III. Present Efforts made and its Effectiveness
Most of the present efforts made to combat specifically against fast fashion are done by NGOs[69] and private associations. The reason for this is because the Malaysian government has yet to place any emphasis on the fast fashion industry. Instead, currently the government is more concerned on implementing more general environmental policies as set out above, which only indirectly relate to fast fashion. Hence, we will only be focusing here on the efforts of NGOs that do actually directly address fast fashion.
Firstly, we have Fashion Revolution Malaysia (“FRM”), which is part of the broader Fashion Revolution movement. The movement is currently the world’s largest fashion activism movement which inter alia aims at shifting the fashion industry towards an eco-friendlier path that emphasizes the conservation and restoration of the environment.[70] It plans to do so via a three-pronged approach, i.e. by causing cultural, industry and policy changes. Accordingly, FRM has strongly spoken out against fast fashion and has launched multiple events to increase public awareness on the issue. One of their most well-known events is the “Fashion Revolution Week”,[71] which was participated by various luminaries and celebrities and involved events such as clothes swapping, workshops and even an art exhibition titled “The Big Waste”. Additionally, FRM has also tried to use the influence of its celebrity members to incentivise change in the industry through consumer pressure.

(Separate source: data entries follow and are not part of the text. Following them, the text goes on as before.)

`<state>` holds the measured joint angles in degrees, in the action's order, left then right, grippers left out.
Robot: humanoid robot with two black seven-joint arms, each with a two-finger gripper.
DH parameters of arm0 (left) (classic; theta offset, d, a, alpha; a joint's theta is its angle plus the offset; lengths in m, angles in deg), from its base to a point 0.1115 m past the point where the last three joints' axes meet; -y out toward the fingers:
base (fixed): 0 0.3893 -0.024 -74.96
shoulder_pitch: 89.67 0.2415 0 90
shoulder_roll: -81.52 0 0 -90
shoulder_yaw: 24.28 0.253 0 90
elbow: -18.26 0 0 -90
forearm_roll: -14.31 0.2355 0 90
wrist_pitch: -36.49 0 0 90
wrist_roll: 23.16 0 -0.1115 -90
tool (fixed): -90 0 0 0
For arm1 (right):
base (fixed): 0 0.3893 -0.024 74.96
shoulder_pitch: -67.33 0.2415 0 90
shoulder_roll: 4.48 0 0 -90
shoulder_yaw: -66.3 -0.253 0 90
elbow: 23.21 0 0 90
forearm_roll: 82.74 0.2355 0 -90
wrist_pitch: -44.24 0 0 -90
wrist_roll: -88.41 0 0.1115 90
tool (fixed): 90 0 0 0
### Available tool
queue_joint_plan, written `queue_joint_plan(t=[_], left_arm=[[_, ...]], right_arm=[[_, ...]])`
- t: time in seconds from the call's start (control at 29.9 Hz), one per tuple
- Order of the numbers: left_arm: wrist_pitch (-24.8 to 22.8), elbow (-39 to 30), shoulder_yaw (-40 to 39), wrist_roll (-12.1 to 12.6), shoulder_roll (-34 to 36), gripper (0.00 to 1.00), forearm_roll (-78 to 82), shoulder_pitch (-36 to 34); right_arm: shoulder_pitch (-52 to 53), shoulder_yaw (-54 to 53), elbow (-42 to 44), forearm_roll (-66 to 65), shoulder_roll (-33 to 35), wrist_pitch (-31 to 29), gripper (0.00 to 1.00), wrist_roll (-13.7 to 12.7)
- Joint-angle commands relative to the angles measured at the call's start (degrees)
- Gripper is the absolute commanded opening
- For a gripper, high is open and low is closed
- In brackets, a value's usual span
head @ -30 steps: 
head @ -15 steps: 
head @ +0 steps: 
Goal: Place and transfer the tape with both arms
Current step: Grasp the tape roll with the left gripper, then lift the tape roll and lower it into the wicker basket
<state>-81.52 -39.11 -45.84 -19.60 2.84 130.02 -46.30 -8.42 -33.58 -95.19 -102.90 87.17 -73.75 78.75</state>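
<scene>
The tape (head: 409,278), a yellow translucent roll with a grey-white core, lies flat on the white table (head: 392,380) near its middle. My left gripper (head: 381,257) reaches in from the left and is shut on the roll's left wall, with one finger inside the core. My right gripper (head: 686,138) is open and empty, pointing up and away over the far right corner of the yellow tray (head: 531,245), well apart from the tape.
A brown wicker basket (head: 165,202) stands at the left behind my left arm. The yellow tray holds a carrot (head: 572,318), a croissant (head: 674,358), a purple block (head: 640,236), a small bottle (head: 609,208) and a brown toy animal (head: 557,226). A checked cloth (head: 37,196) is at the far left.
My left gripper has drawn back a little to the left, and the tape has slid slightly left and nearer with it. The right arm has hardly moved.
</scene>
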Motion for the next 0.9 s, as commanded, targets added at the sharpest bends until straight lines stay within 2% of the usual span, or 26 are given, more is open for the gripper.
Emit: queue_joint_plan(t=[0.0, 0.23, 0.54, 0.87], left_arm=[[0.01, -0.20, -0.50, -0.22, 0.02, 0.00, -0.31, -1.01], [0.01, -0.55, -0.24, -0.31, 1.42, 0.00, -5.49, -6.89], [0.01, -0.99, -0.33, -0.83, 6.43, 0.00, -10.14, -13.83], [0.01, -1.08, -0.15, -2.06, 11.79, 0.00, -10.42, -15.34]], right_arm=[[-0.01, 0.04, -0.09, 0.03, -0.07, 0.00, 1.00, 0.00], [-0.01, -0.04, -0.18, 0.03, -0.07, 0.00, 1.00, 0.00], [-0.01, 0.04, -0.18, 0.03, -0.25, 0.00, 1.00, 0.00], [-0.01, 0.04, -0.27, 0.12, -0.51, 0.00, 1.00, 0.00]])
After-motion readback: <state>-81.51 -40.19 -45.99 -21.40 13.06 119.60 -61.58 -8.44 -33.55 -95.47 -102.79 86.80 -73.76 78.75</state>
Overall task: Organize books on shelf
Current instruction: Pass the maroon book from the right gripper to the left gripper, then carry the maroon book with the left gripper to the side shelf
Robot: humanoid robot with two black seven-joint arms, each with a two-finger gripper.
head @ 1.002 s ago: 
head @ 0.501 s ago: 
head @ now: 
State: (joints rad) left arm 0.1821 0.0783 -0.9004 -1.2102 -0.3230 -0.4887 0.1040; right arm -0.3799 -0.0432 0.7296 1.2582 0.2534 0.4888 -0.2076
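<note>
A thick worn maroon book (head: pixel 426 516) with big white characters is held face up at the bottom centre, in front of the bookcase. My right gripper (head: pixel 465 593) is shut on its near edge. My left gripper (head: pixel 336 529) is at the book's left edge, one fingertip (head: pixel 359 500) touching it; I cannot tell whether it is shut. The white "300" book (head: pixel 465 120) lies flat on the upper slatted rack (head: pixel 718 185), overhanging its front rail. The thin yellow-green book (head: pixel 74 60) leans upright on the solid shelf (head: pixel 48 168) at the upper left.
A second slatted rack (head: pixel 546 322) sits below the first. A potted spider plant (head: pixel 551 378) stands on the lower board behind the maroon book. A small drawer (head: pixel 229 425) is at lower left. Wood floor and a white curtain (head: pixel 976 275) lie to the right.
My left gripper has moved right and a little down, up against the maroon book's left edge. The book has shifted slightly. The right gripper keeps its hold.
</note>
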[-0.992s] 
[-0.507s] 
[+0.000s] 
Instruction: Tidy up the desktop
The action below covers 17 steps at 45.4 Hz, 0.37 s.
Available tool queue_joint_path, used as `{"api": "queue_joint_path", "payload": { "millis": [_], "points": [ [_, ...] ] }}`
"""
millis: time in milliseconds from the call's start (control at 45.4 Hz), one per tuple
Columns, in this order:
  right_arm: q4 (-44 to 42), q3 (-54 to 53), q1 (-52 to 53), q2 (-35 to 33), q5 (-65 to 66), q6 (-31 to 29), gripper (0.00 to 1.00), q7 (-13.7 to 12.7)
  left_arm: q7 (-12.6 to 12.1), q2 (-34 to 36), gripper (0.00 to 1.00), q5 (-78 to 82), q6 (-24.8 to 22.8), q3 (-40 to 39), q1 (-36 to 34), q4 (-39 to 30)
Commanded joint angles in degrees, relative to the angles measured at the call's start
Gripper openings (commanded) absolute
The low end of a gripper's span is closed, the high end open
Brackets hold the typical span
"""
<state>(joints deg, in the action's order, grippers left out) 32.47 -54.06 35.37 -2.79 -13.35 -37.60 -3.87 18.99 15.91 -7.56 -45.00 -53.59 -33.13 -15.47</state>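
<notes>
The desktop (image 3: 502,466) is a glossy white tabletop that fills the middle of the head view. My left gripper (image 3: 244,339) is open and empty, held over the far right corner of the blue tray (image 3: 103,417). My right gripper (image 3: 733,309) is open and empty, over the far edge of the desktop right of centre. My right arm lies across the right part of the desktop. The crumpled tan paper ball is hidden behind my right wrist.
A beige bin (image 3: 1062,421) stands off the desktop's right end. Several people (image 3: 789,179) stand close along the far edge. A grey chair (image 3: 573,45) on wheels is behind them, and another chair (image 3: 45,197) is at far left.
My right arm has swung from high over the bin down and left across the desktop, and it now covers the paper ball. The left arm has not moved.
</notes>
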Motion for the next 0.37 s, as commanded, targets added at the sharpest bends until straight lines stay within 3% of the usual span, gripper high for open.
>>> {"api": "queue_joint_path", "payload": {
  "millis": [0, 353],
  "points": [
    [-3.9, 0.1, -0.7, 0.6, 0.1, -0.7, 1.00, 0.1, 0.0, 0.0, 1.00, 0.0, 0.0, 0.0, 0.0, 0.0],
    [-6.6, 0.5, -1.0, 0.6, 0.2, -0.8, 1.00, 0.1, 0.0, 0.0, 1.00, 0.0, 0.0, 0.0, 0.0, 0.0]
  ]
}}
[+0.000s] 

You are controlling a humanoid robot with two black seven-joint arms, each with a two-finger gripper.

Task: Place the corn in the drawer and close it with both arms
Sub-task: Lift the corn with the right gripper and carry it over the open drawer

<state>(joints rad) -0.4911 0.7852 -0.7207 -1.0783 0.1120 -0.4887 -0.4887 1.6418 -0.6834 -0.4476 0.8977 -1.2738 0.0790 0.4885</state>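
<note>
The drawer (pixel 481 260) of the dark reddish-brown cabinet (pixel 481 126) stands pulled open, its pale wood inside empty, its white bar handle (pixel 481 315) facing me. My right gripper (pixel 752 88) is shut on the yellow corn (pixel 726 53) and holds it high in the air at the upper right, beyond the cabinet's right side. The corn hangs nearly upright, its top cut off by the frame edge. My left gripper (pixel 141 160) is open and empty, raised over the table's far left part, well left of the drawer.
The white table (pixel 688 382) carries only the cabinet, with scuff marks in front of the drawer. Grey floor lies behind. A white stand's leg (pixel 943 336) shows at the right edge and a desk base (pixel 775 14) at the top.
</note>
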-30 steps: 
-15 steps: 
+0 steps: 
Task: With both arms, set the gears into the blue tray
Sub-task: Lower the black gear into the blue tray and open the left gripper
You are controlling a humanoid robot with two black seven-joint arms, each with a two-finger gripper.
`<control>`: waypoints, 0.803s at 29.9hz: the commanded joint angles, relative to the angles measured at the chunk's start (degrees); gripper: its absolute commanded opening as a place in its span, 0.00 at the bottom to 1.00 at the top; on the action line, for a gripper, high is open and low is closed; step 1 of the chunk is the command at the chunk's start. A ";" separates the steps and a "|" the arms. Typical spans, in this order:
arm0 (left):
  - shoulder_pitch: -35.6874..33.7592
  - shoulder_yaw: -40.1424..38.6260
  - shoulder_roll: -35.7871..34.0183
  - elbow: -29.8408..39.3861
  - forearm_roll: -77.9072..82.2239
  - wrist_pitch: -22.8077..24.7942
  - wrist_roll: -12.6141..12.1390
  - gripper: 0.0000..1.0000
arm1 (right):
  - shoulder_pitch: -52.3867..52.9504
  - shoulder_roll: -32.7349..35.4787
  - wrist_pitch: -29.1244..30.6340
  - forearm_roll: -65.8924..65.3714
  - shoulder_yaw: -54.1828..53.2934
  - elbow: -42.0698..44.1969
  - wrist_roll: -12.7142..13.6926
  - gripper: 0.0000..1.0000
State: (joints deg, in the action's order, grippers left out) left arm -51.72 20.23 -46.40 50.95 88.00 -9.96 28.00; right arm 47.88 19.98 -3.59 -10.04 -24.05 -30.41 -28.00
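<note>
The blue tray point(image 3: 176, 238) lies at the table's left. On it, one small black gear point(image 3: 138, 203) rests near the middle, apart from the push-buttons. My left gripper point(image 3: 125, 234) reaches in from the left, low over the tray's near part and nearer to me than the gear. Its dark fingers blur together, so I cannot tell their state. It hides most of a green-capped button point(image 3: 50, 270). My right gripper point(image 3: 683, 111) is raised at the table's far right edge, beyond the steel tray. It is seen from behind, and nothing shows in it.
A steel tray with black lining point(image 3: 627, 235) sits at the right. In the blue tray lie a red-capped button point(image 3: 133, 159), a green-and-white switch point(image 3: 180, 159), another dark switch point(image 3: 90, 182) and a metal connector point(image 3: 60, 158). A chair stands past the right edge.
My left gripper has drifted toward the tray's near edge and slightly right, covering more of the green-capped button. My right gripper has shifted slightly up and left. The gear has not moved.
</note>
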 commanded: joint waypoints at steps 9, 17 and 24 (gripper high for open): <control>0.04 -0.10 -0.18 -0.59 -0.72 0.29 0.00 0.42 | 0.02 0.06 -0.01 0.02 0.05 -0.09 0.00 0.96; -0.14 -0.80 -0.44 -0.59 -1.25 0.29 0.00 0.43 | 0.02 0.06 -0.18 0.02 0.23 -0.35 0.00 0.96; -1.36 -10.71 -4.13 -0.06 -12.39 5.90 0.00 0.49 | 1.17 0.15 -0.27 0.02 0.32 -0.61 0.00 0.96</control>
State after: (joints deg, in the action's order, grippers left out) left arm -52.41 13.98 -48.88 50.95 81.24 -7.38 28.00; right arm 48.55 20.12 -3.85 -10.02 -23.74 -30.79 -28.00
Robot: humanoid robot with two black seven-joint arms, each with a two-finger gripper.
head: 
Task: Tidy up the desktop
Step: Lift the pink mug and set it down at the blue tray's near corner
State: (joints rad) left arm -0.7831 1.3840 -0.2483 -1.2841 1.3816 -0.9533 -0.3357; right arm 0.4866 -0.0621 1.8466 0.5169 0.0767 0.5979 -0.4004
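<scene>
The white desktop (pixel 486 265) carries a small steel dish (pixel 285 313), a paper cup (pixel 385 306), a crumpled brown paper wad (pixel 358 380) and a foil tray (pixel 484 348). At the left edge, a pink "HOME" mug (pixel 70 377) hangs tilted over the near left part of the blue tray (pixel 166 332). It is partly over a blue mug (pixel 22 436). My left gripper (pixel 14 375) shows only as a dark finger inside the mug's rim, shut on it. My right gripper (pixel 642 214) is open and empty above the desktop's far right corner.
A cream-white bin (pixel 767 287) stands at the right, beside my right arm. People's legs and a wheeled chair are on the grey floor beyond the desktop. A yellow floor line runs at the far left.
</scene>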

Next, we have upcycling initiatives. Briefly, upcycling is the process of repurposing unwanted garments into new pieces of clothing, thereby reducing the number of discarded clothes and textile waste. Upcycling also reduces consumer demand for new clothes and thus discourages overproduction of clothes. An example of an NGO in this area would be Suri Lifestyle, which is a company that primarily employs B40 mothers to upcycle used denim into new clothing products.[72] Another example would Upcycled4Better which upcycles clothing items regularly. In fact, in 2022, Upcycled4Better even managed to repurpose old rubber shoes into the rubber flooring of a school playground.[73] There is also Kloth Cares, a company which sets up “fabric bins” throughout various locations for individuals to dispose of their unwanted clothes, which are then either sent to charity or recycled into new products. [74]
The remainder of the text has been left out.